Wilson's disease is a genetic disorder in which excess copper builds up in the body. Symptoms are typically related to the brain and liver. Liver-related symptoms include vomiting, weakness, fluid build up in the abdomen, swelling of the legs, yellowish skin and itchiness. Brain-related symptoms include tremors, muscle stiffness, trouble in speaking, personality changes, anxiety, and psychosis.

Wilson's disease is caused by a mutation in the Wilson disease protein (ATP7B) gene. This protein transports excess copper into bile, where it is excreted in waste products. The condition is autosomal recessive; for a person to be affected, they must inherit a mutated copy of the gene from both parents. Diagnosis may be difficult and often involves a combination of blood tests, urine tests and a liver biopsy. Genetic testing may be used to screen family members of those affected.

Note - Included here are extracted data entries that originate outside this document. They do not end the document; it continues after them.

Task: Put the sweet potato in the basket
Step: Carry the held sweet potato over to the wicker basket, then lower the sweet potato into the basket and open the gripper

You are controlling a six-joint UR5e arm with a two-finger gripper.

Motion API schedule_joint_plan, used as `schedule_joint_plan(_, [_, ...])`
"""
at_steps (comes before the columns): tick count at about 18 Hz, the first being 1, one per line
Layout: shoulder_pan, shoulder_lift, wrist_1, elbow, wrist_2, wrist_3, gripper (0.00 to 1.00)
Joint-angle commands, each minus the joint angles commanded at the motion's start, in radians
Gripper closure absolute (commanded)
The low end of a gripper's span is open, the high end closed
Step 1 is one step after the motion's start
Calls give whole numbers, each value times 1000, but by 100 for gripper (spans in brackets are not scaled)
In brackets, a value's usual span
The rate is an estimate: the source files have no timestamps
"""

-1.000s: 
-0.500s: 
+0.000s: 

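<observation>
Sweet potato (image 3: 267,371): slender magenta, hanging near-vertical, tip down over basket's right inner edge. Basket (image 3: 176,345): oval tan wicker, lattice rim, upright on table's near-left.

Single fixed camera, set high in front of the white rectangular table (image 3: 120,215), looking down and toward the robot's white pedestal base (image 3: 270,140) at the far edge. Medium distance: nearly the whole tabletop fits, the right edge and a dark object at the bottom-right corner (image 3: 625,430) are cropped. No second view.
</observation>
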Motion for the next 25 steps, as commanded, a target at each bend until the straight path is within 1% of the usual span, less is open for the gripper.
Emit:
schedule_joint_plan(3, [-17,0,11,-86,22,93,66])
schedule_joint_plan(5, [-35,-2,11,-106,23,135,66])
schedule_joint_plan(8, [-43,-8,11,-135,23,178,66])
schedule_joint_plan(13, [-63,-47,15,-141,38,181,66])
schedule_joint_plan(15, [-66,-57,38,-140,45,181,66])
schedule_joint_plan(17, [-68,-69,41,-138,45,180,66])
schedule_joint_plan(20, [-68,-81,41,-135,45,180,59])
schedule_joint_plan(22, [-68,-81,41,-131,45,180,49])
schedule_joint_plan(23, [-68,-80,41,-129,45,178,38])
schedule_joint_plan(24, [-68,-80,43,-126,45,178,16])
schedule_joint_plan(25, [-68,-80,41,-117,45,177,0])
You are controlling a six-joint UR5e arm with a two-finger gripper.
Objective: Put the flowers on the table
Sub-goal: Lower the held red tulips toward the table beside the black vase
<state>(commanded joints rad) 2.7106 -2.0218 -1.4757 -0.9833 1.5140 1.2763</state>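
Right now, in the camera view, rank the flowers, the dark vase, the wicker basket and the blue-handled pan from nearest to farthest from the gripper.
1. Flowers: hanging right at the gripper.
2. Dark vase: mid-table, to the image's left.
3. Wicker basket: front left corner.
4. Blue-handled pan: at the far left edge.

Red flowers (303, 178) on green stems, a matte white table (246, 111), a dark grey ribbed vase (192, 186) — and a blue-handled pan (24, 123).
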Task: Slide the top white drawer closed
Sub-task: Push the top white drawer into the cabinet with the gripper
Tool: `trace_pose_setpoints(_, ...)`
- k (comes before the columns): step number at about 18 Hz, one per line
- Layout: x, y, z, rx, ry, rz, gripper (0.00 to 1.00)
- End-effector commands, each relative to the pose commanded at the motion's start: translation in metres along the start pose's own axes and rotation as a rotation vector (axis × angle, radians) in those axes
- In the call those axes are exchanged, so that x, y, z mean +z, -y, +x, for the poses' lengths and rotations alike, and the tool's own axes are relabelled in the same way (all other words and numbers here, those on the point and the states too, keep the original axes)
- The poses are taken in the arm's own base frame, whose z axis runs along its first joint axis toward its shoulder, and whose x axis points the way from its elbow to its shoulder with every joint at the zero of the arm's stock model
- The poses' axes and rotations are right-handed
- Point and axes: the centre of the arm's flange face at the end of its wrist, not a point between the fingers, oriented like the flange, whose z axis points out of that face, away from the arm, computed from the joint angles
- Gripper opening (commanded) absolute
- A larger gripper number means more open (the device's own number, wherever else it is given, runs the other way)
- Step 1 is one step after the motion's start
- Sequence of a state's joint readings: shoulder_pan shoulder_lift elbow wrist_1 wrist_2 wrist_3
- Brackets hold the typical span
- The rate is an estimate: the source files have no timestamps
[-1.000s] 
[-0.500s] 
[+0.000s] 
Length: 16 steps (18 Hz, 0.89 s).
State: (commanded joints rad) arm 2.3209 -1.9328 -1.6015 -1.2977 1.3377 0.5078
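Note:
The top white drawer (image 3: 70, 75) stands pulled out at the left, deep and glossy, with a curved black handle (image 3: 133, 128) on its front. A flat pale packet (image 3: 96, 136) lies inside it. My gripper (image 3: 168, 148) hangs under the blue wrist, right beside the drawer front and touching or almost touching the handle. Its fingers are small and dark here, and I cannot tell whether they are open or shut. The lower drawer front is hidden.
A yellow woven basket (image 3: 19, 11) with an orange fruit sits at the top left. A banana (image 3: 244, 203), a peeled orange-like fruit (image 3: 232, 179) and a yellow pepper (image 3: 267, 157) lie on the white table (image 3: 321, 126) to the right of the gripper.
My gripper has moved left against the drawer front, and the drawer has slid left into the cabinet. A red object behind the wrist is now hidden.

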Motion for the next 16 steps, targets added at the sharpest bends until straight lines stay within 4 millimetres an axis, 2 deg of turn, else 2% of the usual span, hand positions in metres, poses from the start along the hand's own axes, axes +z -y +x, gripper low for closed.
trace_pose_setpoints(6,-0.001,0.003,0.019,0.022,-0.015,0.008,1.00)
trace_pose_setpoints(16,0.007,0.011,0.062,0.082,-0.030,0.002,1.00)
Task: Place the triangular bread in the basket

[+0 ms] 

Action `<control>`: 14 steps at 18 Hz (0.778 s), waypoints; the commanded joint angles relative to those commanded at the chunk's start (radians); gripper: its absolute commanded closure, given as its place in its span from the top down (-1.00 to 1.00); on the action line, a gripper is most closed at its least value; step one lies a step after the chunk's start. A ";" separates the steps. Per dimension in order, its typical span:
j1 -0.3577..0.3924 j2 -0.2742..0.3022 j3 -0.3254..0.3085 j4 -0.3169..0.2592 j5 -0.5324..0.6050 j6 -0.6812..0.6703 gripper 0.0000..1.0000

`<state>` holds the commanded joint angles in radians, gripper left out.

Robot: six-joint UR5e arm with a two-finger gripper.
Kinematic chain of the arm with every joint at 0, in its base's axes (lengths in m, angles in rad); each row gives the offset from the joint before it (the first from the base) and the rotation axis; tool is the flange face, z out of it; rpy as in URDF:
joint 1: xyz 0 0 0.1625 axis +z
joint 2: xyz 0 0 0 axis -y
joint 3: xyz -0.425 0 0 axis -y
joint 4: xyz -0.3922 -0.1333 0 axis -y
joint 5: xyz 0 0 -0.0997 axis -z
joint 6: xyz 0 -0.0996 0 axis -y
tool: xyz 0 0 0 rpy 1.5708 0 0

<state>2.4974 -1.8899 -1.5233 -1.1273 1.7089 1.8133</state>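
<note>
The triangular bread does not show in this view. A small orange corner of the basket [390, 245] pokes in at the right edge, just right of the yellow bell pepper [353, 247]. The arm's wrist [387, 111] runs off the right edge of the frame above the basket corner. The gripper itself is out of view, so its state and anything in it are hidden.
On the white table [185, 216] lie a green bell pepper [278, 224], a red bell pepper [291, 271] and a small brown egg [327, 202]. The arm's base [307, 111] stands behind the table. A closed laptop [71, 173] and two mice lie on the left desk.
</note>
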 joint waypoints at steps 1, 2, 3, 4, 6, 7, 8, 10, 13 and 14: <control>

Wilson's disease is typically treated with dietary changes and medication. Dietary changes involve eating a low-copper diet and not using copper cookware. Medications used include chelating agents such as trientine and d-penicillamine and zinc supplements. Complications of Wilson's disease can include liver failure, liver cancer and kidney problems. A liver transplant may be helpful to those for whom other treatments are not effective or if liver failure occurs.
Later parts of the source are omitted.